Another potential breakthrough in repurposing drugs for cancer care involves the possible application of a drug used to prevent tics in patients with Tourette’s Syndrome. It may potentially provide some benefits to patients with acute myeloid leukemia (AML), a cancer of the bone marrow that interferes with the normal production of red and white blood cells and platelets. The research on potentially repurposing these psychotropic drugs is in its early stages, according to Kevin Bunting, PhD, member of Winship’s Cell and Molecular Biology Research Program, Aflac Field Force Cancer Innovative Therapy Chair in the Aflac Cancer and Blood Disorders Center, and a professor in the Department of Pediatrics, Division of Hematology and Oncology, at Emory University School of Medicine.

Bunting says the work is limited to cell lines in the lab. Although it shows “proof of concept,” he says they need to optimize drug delivery to avoid side effects from the combination therapy. It will be necessary to formulate the drug in a particular way, or use nanoparticles, to deliver it to humans at a therapeutic dosage. But human patientlevel data are not yet available. “It’s early translational research,” Bunting says, “which is inherently hard to predict going forward.” He adds that he would like to return to this therapeutic work in the future.

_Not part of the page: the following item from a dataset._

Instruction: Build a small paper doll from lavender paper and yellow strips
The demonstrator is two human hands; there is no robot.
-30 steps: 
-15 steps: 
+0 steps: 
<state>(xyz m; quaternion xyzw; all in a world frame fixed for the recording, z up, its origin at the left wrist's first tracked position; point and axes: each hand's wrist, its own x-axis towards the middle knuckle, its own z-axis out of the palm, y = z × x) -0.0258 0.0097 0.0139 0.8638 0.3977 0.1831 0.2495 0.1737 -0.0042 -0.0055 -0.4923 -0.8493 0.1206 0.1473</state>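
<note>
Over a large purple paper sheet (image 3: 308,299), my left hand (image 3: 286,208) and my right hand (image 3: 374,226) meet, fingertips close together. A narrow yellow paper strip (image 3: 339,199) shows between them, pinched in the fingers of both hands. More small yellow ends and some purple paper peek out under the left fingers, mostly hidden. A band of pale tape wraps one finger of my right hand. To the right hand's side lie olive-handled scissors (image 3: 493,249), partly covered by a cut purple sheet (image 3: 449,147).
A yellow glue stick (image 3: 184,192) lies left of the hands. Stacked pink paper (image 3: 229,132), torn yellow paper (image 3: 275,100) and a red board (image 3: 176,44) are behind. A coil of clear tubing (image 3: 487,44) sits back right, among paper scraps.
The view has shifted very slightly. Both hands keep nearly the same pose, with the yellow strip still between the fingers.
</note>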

Looking ahead to future repurposed drugs for cancer

Illustration of a vintage microscope

Sukhatme says Winship is running half a dozen repurposed drug trials, and the number is expected to double this year. Research continues to provide answers as to the best uses for repurposed drugs, even the best time of day to take them.

Sukhatme is optimistic about the future of repurposed drugs to prevent many types of cancers from recurring. “We expect all types of cancer to benefit [from repurposed drugs],” he says. “We have ideas for drugs to be given at the time of surgery for cancers that have not metastasized macroscopically, that could prevent or delay cancer recurrence. We have ideas for interventions that will make checkpoint blockade [immunotherapy] more efficacious. And we have ideas for treating metastatic disease with drugs that prevent a cancer cell from adapting to the harsh environment where it exists when it forms a tumor mass.”

For now and into the future, Sukhatme adds, “Randomized studies are sorely needed. The gold standard of scientific research, such studies are the only way we can find out if a drug is effective, more effective than existing drugs or can be repurposed for other uses.”